EXERCISE PROMPT: Go through the data from its first line and retype each line, stopping once the line containing "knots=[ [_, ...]" has been retyped.

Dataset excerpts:
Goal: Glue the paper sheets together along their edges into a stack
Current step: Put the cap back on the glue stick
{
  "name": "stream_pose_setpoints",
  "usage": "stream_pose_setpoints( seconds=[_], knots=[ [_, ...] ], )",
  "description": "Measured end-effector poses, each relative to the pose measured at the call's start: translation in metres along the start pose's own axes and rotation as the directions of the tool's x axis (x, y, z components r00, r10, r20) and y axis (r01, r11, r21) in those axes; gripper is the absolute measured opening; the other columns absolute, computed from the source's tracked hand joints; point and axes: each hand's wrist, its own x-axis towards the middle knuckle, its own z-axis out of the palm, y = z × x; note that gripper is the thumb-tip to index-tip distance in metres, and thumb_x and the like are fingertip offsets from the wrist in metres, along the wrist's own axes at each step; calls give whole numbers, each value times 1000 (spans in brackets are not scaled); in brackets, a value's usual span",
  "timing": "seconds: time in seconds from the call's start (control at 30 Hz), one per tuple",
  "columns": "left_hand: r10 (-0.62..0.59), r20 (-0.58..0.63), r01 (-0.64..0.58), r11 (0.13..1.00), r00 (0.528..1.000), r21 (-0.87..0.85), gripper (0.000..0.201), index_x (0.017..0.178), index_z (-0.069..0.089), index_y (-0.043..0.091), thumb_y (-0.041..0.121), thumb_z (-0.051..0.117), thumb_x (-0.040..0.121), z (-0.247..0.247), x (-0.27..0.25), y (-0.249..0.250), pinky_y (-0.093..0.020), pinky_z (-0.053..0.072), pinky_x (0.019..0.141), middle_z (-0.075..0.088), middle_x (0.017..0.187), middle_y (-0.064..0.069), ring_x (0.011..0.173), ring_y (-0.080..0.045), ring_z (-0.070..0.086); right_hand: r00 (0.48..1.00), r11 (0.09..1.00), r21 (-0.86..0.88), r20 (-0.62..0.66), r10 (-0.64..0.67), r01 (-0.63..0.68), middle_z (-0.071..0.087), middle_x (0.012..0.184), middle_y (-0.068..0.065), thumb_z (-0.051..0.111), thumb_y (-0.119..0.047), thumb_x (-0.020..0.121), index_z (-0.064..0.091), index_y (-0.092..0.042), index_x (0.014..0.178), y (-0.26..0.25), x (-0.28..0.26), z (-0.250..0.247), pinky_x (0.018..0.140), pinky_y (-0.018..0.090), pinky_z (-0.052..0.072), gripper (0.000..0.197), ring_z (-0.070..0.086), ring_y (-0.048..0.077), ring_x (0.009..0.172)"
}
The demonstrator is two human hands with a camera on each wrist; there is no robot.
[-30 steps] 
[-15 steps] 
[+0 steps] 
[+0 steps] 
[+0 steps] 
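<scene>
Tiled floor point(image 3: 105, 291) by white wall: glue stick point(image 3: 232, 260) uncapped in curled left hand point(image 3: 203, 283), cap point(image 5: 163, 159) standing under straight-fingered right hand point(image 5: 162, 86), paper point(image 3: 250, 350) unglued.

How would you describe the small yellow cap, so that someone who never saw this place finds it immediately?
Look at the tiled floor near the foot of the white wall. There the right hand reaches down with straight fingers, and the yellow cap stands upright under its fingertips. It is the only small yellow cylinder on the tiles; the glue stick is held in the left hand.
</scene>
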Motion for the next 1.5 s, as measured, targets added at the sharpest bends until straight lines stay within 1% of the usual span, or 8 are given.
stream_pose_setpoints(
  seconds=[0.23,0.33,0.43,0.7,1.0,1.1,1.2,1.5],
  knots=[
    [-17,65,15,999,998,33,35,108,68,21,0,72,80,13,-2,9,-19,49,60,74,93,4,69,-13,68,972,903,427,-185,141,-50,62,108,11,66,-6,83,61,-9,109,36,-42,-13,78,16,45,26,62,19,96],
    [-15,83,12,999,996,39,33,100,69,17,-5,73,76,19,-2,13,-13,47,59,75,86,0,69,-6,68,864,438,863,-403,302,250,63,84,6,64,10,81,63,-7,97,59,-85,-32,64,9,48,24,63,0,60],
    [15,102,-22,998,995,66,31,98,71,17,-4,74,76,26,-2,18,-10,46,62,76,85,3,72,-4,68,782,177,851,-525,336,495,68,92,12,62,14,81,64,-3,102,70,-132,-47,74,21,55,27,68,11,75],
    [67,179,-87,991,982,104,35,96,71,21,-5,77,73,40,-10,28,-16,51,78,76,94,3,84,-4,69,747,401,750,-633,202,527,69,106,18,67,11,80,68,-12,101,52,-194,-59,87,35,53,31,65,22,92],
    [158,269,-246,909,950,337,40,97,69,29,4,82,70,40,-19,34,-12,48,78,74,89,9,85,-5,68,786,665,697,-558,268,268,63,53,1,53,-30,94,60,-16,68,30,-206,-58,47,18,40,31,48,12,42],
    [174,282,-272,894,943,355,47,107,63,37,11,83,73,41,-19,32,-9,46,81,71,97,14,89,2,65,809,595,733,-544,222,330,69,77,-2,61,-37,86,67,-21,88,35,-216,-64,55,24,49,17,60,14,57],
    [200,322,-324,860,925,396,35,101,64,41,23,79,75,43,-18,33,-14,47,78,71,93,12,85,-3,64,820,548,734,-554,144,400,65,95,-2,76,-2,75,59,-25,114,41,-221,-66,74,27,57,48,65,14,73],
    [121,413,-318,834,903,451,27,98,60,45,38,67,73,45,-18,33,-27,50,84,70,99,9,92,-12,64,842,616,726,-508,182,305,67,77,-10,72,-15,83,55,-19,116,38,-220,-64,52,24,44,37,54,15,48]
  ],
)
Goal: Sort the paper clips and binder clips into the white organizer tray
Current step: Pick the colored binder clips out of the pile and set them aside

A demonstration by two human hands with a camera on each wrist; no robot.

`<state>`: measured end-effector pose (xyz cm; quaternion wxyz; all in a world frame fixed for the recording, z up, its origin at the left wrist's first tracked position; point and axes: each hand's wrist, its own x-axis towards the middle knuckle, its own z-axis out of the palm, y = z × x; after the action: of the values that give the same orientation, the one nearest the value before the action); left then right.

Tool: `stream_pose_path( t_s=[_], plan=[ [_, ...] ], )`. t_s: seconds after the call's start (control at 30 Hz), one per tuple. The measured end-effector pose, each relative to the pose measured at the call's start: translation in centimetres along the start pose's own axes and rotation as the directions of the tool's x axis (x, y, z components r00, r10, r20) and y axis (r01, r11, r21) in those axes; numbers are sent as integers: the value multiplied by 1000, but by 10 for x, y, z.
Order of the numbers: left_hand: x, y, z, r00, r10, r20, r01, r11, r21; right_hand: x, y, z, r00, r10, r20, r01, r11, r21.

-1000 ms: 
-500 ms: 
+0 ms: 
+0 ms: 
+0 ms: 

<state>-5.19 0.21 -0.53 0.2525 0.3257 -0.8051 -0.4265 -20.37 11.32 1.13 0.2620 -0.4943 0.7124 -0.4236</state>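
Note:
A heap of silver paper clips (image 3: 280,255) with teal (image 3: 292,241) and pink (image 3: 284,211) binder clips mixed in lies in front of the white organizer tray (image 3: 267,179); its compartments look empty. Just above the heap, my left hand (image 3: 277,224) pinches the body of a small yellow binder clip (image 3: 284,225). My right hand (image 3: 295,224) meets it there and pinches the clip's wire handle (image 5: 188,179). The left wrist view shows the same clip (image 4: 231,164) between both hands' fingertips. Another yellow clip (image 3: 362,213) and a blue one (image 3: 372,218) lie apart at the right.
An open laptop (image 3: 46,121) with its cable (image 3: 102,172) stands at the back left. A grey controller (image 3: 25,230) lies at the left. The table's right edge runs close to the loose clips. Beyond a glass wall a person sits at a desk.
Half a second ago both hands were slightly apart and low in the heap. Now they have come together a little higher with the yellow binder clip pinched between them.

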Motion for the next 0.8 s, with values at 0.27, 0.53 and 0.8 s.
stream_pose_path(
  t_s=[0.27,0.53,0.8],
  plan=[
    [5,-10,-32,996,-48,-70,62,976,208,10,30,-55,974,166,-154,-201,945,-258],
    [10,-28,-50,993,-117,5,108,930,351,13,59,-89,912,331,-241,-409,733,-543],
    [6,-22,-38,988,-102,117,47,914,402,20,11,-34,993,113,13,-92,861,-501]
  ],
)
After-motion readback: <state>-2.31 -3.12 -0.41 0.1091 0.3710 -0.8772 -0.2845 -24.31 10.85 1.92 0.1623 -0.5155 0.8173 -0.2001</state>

REPLY TO THE EXERCISE:
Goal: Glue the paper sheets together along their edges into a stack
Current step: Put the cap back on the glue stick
{
  "name": "stream_pose_setpoints",
  "usage": "stream_pose_setpoints( seconds=[_], knots=[ [_, ...] ], )",

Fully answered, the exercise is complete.